GAITHERSBURG, Md. -- By a vote 20 to one, FDA advisers recommended today against approval of Merck's Cox-2 inhibitor etoricoxib (Arcoxia), declaring that the cardiovascular risks of the drug outweigh its benefits for easing arthritis pain.
GAITHERSBURG, Md., April 12 -- By a vote 20 to one, FDA advisers recommended today against approval of Merck's Cox-2 inhibitor etoricoxib (Arcoxia).
The FDA's Arthritis Drugs Advisory Committee declared that the cardiovascular risks of the drug outweigh its benefits for easing arthritis pain.
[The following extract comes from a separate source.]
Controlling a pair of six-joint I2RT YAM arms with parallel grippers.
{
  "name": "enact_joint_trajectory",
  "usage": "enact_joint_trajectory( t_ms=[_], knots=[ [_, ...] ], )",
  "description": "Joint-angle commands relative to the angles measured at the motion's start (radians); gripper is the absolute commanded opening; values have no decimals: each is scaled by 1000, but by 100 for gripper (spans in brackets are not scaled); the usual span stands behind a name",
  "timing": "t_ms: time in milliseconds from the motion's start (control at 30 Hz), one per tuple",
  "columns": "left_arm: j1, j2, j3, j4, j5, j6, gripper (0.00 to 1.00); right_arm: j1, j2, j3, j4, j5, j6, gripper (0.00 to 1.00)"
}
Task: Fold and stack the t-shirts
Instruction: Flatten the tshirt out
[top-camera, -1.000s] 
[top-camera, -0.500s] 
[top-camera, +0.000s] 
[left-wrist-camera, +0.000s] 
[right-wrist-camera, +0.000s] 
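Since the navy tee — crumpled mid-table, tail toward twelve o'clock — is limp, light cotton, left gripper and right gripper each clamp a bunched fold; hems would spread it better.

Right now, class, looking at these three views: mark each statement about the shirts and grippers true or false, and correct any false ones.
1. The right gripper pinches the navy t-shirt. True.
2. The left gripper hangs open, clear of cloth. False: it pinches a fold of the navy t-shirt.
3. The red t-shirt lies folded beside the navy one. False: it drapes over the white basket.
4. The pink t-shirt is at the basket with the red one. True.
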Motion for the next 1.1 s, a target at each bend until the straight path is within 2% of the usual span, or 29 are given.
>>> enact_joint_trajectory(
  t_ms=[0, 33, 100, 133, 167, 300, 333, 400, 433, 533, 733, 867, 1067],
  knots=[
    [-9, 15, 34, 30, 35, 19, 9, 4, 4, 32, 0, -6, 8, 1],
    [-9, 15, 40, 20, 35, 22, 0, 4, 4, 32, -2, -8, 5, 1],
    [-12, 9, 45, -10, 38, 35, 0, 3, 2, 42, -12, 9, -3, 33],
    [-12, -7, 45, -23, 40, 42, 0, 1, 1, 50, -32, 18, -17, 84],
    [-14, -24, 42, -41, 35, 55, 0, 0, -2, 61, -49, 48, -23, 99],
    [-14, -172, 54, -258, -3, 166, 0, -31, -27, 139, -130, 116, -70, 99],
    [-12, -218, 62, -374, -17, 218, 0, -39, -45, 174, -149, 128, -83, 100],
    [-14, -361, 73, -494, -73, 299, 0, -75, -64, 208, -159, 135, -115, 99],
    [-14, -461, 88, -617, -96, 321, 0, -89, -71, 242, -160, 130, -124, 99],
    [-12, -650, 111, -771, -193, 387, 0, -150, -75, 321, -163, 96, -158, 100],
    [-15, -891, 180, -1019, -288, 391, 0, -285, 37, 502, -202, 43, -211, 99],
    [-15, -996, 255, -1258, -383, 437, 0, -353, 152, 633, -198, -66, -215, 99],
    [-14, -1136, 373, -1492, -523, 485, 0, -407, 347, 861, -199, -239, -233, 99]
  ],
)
Richard Cannon, M.D., a National Heart, Lung, and Blood Institute cardiologist, and a member of the committee, said he was convinced there was a cardiovascular risk with the drug "and it comes down to determining whether there is a clinical need for this drug."
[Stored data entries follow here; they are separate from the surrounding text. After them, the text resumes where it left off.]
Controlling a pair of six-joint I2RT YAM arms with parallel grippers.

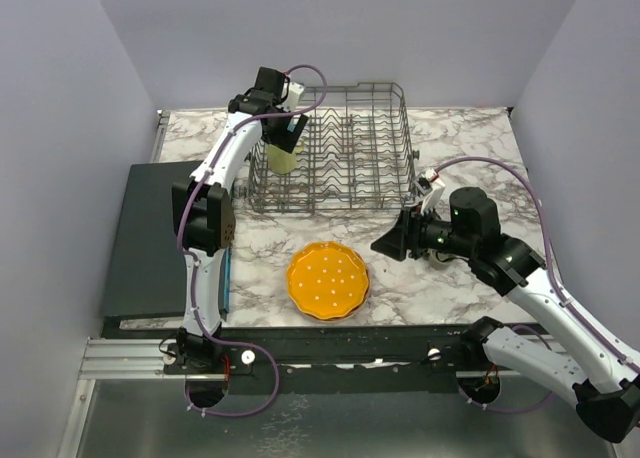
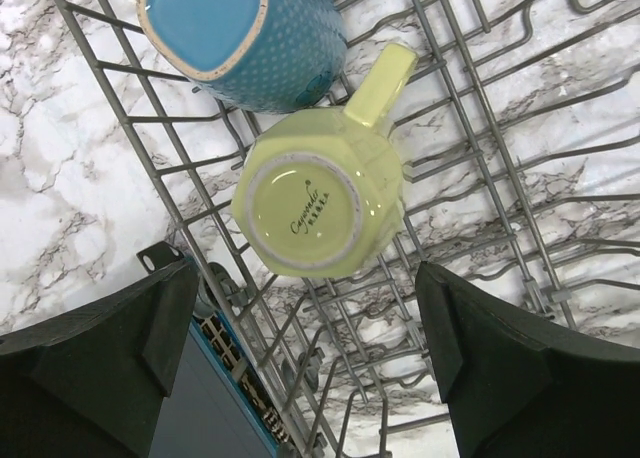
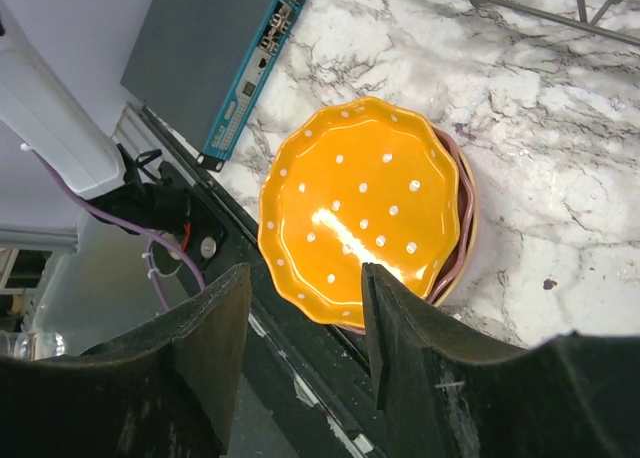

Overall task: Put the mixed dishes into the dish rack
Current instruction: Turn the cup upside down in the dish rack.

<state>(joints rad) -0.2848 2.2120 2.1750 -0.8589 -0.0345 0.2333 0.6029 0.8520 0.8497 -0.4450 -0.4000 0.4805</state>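
Note:
The dish rack (image 1: 345, 148) stands at the back of the marble table. Inside its left end a yellow mug (image 2: 320, 203) sits upside down, with a blue mug (image 2: 250, 33) lying beside it. My left gripper (image 2: 305, 318) hangs open just above the yellow mug (image 1: 283, 158), with nothing between its fingers. An orange scalloped, white-dotted plate (image 1: 328, 280) lies at the front centre on top of a pink plate and a peach plate (image 3: 462, 228). My right gripper (image 1: 385, 246) hovers to the right of the stack, above it. It is open and empty, and it points towards the orange plate (image 3: 360, 208).
A dark flat mat (image 1: 150, 238) lies at the left, its blue-edged side next to the rack (image 2: 225, 378). A black rail (image 1: 330, 343) runs along the near table edge, close to the plates. Grey walls close in the left, back and right.

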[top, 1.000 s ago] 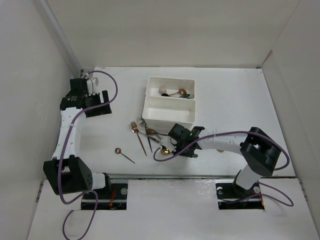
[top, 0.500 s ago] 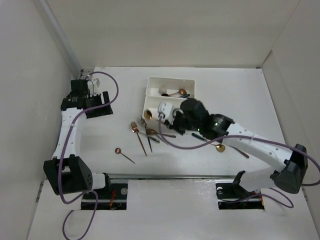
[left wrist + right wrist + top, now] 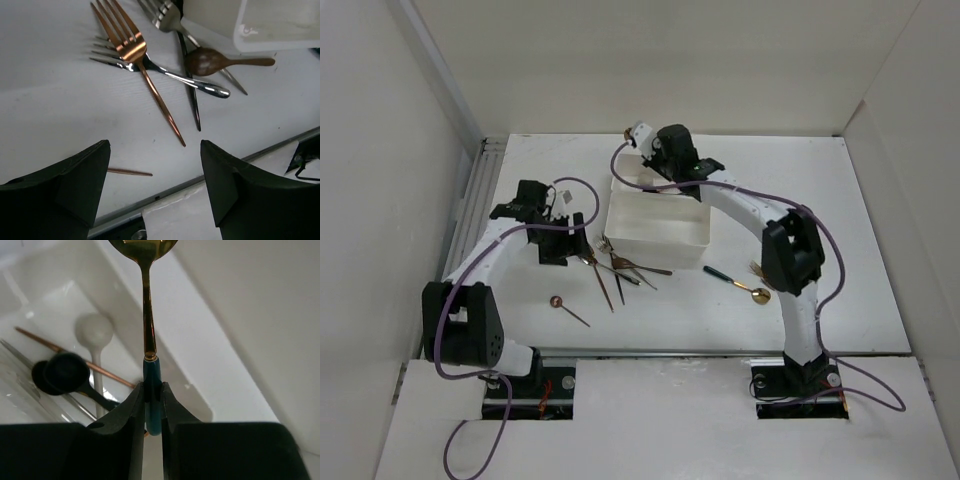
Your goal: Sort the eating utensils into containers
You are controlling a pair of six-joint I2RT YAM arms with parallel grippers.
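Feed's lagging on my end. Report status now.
Right gripper shut on gold spoon, at far tray's far rim. Left gripper open above copper fork. Nothing seen in the way.

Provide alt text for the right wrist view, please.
The right claw pinches the dark teal handle of a gold metal spoon, bowl pointing away, over a white rectangular plastic tray holding a white spoon and a black spoon.

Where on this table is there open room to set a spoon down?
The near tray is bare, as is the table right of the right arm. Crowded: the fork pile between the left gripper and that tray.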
In the final analysis, Dr. Cannon said, Merck failed to convince him and other panel members that "there's a need for this drug in addition to what's already available."
P. Jay Pasricha, M.D., of the University of Texas Medical Branch at Galveston, cast the only yea vote for the drug, but he even he qualified his approval by saying that it should include a strict medical management program that would limit access to the drug.
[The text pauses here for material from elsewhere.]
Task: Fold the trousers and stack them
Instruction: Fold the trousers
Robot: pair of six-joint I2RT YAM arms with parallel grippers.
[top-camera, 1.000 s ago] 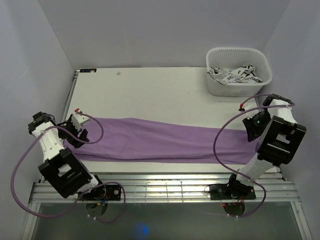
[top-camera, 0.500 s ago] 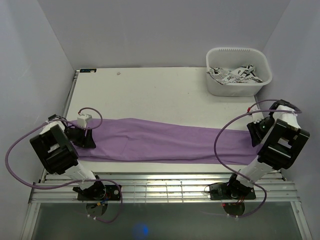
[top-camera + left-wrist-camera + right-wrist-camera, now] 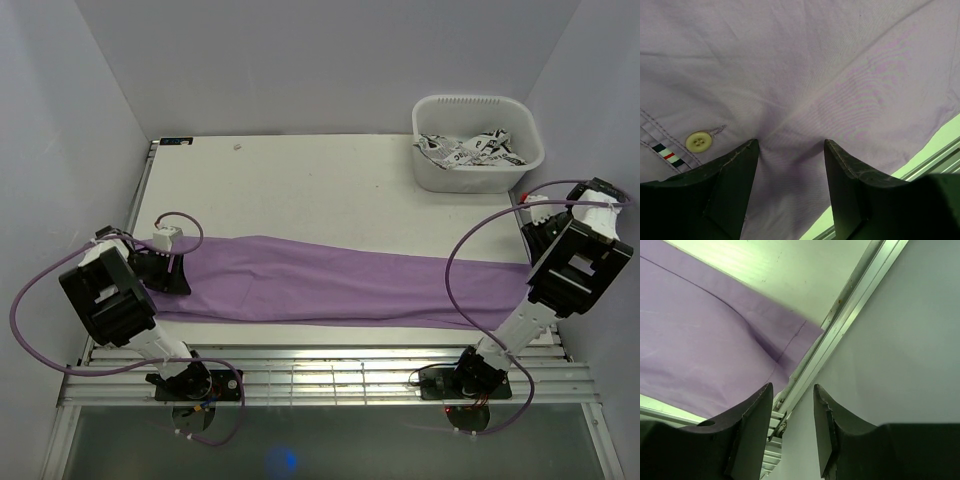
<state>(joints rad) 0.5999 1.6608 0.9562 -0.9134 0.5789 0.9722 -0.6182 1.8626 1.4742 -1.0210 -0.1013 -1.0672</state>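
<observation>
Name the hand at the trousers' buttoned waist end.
The left hand: its wrist view shows the waist button on the trousers beneath it. The right hand is near the leg hem by the table rail.

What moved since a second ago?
The right gripper drew off the leg end of the trousers, toward the right wall, open. The left gripper edged slightly rightward onto the waist, open too. The trousers and the white tub stayed put.
</observation>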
The FDA usually follows recommendations of its advisory committees, but it is not required to do so.
At a press conference following the vote, Robert Meyer, M.D., M.P.H. of the FDA's Center for Drug Evaluation and Research, said he came away with the opinion that the advisory committee intended its vote to resonate beyond etoricoxib.
The message, Dr. Meyer said, is that the FDA should no longer approve "just another product in a class if it has the same level of risk as existing products and does not offer a unique benefit."
Merck provided data that suggested etoricoxib had a cardiovascular safety profile that was comparable to diclofenac, an old NSAID that is rarely used in the United States. Other studies have suggested that among NSAIDs diclofenac has the worst cardiovascular risk.
Arcoxia, which is already approved in 48 countries for treatment of arthritis pain, was the first Cox-2 inhibitor to come before the FDA since Merck voluntarily withdrew rofecoxib (Vioxx) from the market in September 2004. Merck acted after studies linked the drug to an increased risk of cardiovascular events.
The following spring Pfizer withdrew valdecoxib (Bextra) after similar reports surfaced about it. The FDA then ordered boxed warnings about cardiovascular risks added to the labels of all non-steroidal anti-inflammatory drugs (NSAIDs), with the exception of aspirin.